Por isso, rejeitou-a diretamente.
Por causa disso, Norberto foi ao escritório de Amélia e fez um grande alvoroço.
No final, foi somente sob a pressão de Tiago Galvão que Norberto recuou.
Mas Norberto não desistiu e, nos últimos dias, tentou deliberadamente agradar Amélia.
E assim, logo que Amélia chegou à empresa, ele apareceu com Gisela, trazendo presentes.
"Amélia, seu pai não tem más intenções.
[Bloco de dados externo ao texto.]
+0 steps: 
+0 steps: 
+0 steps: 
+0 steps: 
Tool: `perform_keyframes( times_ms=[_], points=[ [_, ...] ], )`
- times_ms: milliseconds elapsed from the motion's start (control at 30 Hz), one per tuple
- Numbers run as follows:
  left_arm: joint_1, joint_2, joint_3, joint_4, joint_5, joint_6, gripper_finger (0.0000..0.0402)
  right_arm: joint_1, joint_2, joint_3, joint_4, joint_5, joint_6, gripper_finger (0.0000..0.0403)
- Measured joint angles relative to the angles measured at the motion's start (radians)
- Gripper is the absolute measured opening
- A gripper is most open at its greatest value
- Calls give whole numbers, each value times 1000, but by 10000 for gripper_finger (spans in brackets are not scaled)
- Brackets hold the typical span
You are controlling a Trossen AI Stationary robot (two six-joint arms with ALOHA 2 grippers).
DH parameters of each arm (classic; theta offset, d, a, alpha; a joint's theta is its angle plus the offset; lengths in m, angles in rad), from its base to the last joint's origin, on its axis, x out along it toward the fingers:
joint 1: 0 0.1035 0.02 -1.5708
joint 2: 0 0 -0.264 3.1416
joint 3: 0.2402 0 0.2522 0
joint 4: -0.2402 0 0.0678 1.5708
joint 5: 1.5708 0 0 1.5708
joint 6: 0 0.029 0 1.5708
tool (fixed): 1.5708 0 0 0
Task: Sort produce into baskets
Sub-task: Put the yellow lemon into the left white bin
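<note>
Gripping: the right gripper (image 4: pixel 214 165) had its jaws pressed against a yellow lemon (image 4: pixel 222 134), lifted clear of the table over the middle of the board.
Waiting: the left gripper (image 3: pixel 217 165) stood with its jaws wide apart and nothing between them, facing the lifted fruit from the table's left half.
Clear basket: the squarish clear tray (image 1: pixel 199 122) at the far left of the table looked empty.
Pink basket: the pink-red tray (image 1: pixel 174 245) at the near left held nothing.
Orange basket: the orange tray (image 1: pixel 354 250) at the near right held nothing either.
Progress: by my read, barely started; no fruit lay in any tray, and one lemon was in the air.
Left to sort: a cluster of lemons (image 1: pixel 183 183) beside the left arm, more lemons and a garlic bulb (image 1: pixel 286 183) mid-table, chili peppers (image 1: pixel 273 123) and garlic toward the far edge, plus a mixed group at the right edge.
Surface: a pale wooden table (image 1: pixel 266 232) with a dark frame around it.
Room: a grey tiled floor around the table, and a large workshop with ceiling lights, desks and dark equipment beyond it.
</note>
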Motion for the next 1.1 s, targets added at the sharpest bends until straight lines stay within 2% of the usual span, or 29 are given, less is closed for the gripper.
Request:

É só que sua tia já chegou a essa idade e ainda não contribui para a previdência. Minha ideia era deixá-la ocupar um cargo qualquer na empresa, para que ela possa começar a contribuir e, assim, ter uma renda quando envelhecer."
"Isso não traria prejuízo algum para o Grupo Lemos. Somos todos da mesma família, por que dificultar as coisas para os seus?"
Amélia olhou para a caixa de presente que Norberto colocou em sua mesa, deu um sorriso de escárnio e disse.
"Ela é tão velha e nunca teve nenhuma experiência de trabalho. Que cargo qualquer a empresa teria? Cada posição é importante."
"Se eu abrir essa exceção hoje, no futuro qualquer acionista terá o direito de colocar gente na empresa."
"Será que se aparecer um vira-lata da rua, eu terei que arranjar um emprego de cão de guarda para ele?"
O rosto de Norberto mudou drasticamente, e ele disse com a voz grave.
"Amélia, como você pode comparar sua tia com essa gente?"
Amélia olhou para Norberto e disse friamente.
"Com essa mixaria de ações que você tem, você não tem o direito de vir até a empresa gritar comigo."
Dizendo isso, Amélia pegou a caixa de presente da mesa e a atirou aos pés de Norberto.
"Trazendo uma ninharia de algumas centenas de reais e quer que eu resolva a aposentadoria da sua mulher? Onde já se viu tanta cara de pau?"